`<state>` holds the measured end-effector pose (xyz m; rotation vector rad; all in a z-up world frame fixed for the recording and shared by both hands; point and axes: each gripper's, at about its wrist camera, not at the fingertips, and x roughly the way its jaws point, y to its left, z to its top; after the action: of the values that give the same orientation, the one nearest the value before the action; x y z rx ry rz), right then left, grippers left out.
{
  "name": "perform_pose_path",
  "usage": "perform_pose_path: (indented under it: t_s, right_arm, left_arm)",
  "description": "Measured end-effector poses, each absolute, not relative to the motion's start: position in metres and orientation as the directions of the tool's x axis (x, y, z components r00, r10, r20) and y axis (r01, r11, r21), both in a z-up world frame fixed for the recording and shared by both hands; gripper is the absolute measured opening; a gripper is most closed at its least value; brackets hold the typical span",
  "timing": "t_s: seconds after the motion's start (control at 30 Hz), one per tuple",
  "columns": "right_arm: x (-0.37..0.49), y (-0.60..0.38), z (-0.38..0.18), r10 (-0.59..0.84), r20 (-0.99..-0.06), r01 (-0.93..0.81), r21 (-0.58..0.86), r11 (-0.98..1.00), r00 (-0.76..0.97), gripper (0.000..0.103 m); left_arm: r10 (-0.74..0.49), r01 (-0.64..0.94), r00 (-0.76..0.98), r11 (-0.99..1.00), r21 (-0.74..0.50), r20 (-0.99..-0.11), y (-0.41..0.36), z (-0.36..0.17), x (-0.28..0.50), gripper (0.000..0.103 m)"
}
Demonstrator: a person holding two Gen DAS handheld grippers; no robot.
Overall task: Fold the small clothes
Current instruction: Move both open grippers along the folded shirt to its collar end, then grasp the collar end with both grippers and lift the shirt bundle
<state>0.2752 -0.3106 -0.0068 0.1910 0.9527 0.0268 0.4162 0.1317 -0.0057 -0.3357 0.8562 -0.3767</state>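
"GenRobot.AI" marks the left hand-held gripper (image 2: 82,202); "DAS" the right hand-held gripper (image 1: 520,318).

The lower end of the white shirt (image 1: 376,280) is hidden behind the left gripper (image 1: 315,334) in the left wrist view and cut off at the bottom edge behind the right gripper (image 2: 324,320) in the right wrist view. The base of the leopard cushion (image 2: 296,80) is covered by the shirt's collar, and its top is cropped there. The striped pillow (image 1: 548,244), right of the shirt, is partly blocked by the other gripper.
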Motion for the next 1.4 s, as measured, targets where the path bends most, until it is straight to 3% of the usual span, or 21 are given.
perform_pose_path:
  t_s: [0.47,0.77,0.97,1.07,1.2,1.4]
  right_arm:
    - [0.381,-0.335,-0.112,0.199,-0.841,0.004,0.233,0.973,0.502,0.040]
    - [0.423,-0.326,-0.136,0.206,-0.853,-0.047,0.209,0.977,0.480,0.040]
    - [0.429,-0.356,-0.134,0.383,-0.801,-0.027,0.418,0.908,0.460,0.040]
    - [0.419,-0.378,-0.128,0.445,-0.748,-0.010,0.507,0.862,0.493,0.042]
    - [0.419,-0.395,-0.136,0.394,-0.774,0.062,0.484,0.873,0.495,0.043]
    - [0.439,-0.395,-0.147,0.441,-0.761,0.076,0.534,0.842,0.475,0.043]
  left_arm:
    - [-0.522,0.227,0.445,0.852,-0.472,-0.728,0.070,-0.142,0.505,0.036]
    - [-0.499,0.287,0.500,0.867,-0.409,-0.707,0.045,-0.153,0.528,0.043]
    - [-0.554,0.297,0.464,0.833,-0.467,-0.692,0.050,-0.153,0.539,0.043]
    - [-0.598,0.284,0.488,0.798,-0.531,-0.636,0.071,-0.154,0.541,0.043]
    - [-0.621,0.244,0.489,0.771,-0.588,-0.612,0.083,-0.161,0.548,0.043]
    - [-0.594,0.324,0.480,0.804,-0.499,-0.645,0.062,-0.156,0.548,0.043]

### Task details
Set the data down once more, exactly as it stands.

### Task solution
`<state>` holds the measured end-effector pose (xyz m; rotation vector rad; all in a z-up world frame fixed for the recording and shared by both hands; point and axes: each gripper's, at about its wrist camera, not at the fingertips, and x roughly the way its jaws point, y to its left, z to its top; after the action: of the values that give the same orientation, the one nearest the value before the action; x y z rx ry rz), right then left, grippers left out.
{
  "name": "perform_pose_path",
  "usage": "perform_pose_path: (indented under it: t_s, right_arm, left_arm)",
  "description": "Measured end-effector poses, each absolute, not relative to the motion's start: position in metres and orientation as the directions of the tool's x axis (x, y, z components r00, r10, r20) and y axis (r01, r11, r21), both in a z-up world frame fixed for the recording and shared by both hands; gripper is the absolute measured opening; a gripper is most closed at its least value; brackets hold the typical span",
  "timing": "t_s: seconds after the motion's start (control at 30 Hz), one per tuple",
  "columns": "right_arm: x (-0.37..0.49), y (-0.60..0.38), z (-0.38..0.18), r10 (-0.59..0.84), r20 (-0.99..-0.06), r01 (-0.93..0.81), r21 (-0.58..0.86), r11 (-0.98..1.00), r00 (-0.76..0.97), gripper (0.000..0.103 m); left_arm: r10 (-0.74..0.49), r01 (-0.64..0.94), r00 (-0.76..0.98), r11 (-0.99..1.00), r21 (-0.74..0.50), r20 (-0.99..-0.11), y (-0.41..0.36), z (-0.36..0.17), x (-0.28..0.50), gripper (0.000..0.103 m)"
}
Demonstrator: a person holding two Gen DAS handheld grippers; no robot.
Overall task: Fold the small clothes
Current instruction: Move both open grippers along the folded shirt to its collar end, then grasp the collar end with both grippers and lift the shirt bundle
<state>0.2752 -0.3106 -0.0068 0.1910 0.9527 0.0268 0.4162 0.1317 -0.0057 -0.3357 0.8562 -0.3767</state>
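"GenRobot.AI" marks the left hand-held gripper (image 2: 82,202); "DAS" the right hand-held gripper (image 1: 520,318).

The lower end of the white shirt (image 1: 376,280) is hidden behind the left gripper (image 1: 315,334) in the left wrist view and cut off at the bottom edge behind the right gripper (image 2: 324,320) in the right wrist view. The base of the leopard cushion (image 2: 296,80) is covered by the shirt's collar, and its top is cropped there. The striped pillow (image 1: 548,244), right of the shirt, is partly blocked by the other gripper.
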Motion for the next 1.4 s, as measured, targets where the path bends most, until it is straight to 3% of the usual span, or 21 are given.
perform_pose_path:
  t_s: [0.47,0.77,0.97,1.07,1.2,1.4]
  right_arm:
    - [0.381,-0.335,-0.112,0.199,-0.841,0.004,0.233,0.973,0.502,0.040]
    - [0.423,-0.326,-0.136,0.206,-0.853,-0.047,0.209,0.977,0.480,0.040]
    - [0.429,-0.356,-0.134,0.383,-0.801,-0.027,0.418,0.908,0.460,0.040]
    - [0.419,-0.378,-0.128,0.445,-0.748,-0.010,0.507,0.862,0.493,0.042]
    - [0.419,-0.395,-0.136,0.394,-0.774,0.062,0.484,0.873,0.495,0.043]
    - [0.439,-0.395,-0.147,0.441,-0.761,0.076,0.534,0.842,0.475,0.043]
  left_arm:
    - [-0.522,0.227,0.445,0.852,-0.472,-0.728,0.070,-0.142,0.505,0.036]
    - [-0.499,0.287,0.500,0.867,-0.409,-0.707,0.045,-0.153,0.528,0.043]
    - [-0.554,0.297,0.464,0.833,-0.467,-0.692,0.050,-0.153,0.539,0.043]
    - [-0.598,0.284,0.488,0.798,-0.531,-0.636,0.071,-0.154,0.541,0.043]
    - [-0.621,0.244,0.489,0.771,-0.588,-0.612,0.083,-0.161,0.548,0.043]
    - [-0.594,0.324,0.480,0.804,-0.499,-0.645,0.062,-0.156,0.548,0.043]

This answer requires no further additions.